Founder of Health Rising and Phoenix Rising
Staff member
I wish he would look for (HFI) in these Patients & also check them for Insulinomas...It is sometimes not found until the Patient passes out & their Sucrose is measured I have seen both above in Patients...
What is HFI? Does it have to do with ferritin?
 

rebar

Active Member
“Peripheral immune cells are not supposed to be in the brain", any idea when this will be completed, a most intriguing idea.

From my own experience it has a rightness to it.
 

Cort

Founder of Health Rising and Phoenix Rising
Staff member
“Peripheral immune cells are not supposed to be in the brain", any idea when this will be completed, a most intriguing idea.

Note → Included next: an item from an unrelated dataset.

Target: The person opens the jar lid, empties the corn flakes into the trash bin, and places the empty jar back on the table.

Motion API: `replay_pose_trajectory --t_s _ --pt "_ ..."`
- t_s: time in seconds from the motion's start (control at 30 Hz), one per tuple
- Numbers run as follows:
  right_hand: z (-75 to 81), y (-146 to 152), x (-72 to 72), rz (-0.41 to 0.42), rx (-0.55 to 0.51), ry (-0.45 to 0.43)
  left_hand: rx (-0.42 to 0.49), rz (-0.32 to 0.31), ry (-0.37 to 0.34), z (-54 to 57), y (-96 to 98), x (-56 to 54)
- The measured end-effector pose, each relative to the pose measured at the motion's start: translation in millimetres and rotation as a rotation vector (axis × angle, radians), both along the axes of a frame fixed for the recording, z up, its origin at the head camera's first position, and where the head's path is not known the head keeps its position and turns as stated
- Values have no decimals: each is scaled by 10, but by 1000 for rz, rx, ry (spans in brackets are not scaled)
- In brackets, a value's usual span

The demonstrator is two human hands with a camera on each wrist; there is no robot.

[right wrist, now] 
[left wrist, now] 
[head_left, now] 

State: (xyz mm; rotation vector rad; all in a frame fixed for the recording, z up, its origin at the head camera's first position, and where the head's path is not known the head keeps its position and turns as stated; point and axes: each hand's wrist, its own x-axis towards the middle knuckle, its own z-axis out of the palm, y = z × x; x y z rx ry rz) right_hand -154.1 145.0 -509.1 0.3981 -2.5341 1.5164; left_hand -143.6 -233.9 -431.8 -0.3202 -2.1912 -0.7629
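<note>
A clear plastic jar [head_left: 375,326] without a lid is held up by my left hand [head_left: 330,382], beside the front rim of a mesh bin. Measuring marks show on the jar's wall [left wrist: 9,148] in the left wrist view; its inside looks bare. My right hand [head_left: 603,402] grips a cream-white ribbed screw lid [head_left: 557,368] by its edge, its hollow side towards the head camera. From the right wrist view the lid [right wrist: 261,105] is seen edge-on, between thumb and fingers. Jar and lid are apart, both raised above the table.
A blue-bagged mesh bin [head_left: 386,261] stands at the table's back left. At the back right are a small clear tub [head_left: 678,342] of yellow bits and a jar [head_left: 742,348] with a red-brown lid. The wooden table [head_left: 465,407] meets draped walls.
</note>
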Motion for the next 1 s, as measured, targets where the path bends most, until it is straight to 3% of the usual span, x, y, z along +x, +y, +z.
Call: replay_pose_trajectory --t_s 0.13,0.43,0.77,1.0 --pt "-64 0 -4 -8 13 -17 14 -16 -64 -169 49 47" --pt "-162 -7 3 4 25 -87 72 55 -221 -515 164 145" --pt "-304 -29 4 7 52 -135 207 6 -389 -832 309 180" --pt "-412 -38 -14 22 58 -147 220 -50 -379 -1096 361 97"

From my own experience it has a rightness to it.
This was the most jaw-dropping study to me. I was really surprised that Younger was able to take it on and I wonder who funded it.

It should be done THIS YEAR :). If it turns out to be positive I imagine that it will be a game-changer. Those immune cells could be causing the neuroinflammation we believe is present and that neuroinflammation by tweaking different pathways could apparently be causing fatigue, pain, cognitive and stimulus issues, etc.

I also imagine that if Younger finds something that Nath will look at it as well - if he isn't now. A really exciting study.
 

rebar

Active Member
It would also suggest why some treatments that calm your system have some effect. I'm still doing the bed of nails, increasing my time and feel a substantial improvement. Far from well, but much more functional. Anything that alters, or quiets the nervous system often has benefit. Maybe the B of N over rides the existing dysfunctional state by massive neurological input. Many of my symptoms are head/neck pressure feeling, neck lymph pain, and cognitive.

these are exciting times.

thanks Cort
 

Cort

Founder of Health Rising and Phoenix Rising
Staff member
It would also suggest why some treatments that calm your system have some effect. I'm still doing the bed of nails, increasing my time and feel a substantial improvement. Far from well, but much more functional. Anything that alters, or quiets the nervous system often has benefit. Maybe the B of N over rides the existing dysfunctional state by massive neurological input. Many of my symptoms are head/neck pressure feeling, neck lymph pain, and cognitive.

these are exciting times.

thanks Cort
Really interesting. Glad to hear it on the bed of nails. (Others -see the blog here - https://www.healthrising.org/forums...ibromyalgia-and-chronic-fatigue-syndrome.414/ )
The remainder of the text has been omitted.